MICHAEL W. N. DEININGER portrait
  • Adjunct Professor, Oncological Sciences
  • Adjunct Professor, Internal Medicine

Education

  • MD, Medicine, University of Wurzburg, Germany
  • PhD, CML pathogenesis , University of London, United Kingdom

Biography

Michael Deininger is Professor and Chief of Hematology and Hematologic Malignancies in the Department of Internal Medicine and the Huntsman Cancer Institute (HCI) at the University of Utah. He is an HCI investigator and member of the Experimental Therapeutics program. He has extensive experience treating patients with blood cancers, including chronic myeloid leukemia (CML) and myeloproliferative neoplasms, a group of blood cancers related to leukemia.
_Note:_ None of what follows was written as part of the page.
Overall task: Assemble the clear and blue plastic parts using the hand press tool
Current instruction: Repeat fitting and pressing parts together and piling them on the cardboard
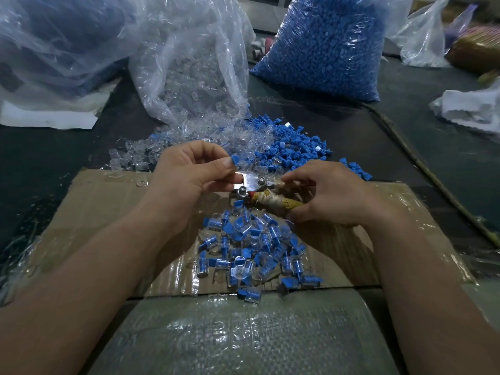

Dr. Deininger received his MD from the University of Würzburg Medical School, Germany, in 1990. Throughout his studies he was funded by the prestigious German Scholarship Foundation. He subsequently trained in Internal Medicine and Hematology/Oncology. In 1995 he obtained a grant to enroll in the PhD program at Imperial College, London. His thesis work focused on signal transduction and the potential use of imatinib (Gleevec) as molecularly targeted therapy for CML. After returning to Germany he completed a fellowship in stem cell transplantation at the University of Leipzig Medical Center. In 2002 he was recruited to the Division of Hematology and Medical Oncology at Oregon Health & Science University as an Assistant Professor. In 2007 he was promoted to the rank of Associate Professor and became the Head of the Hematologic Malignancies Section at OHSU. In August 2010 Dr. Deininger became the M.M. Wintrobe Professor of Medicine at the University of Utah and was appointed Chief of the Division of Hematology and Hematologic Malignancies. He was also appointed Senior Director for Transdisciplinary Research at Huntsman Cancer Institute.

Dr. Deininger’s scientific focus is leukemia, specifically myeloproliferative neoplasms (MPN) including CML, chronic myelomonocytic leukemia (CMML) and myelofibrosis (MF). As a clinician-scientist with a translational research focus Dr. Deininger is heading an extramurally funded research laboratory that is dedicated to the study of signaling pathways, drug resistance and new molecular therapies in leukemia. Dr. Deininger’s work describing the selective effects of imatinib on CML cells provided the rationale for clinical trials that led to the approval of Gleevec as the first molecularly-based therapy for leukemia. Current work in his lab is focused on understanding the role of the bone marrow microenvironment in leukemia drug resistance, discovering novel therapeutic targets and developing more specific signal transduction inhibitors. Dr. Deininger’s work encompasses more than 200 articles in the peer-reviewed literature, including journals like Cancer Cell, Blood, Journal of Clinical Investigation and the New England Journal of Medicine. He has co-authored more than 10 book chapters, with contributions in leading textbooks such as deVita’s Principles of Oncology. He is a regular speaker at major international scientific meetings, such as the American Society of Hematology and the European Hematology Association and a peer reviewer for journals like Nature Genetics and Cancer Cell. His honors include the Alexandra Kefalides Prize for Leukemia Research, membership on the Editorial Board of Blood (the leading journal in Hematology) and Thompson Reuters Highly Cited Researcher award in 2014 and 2015. Dr. Deininger serves as the vice-Chair for NCCN CML panel and is a member of the NCCN MPN panel. As of 2016 he is a standing member of the Developmental Therapeutics Study Section, Center for Scientific Review.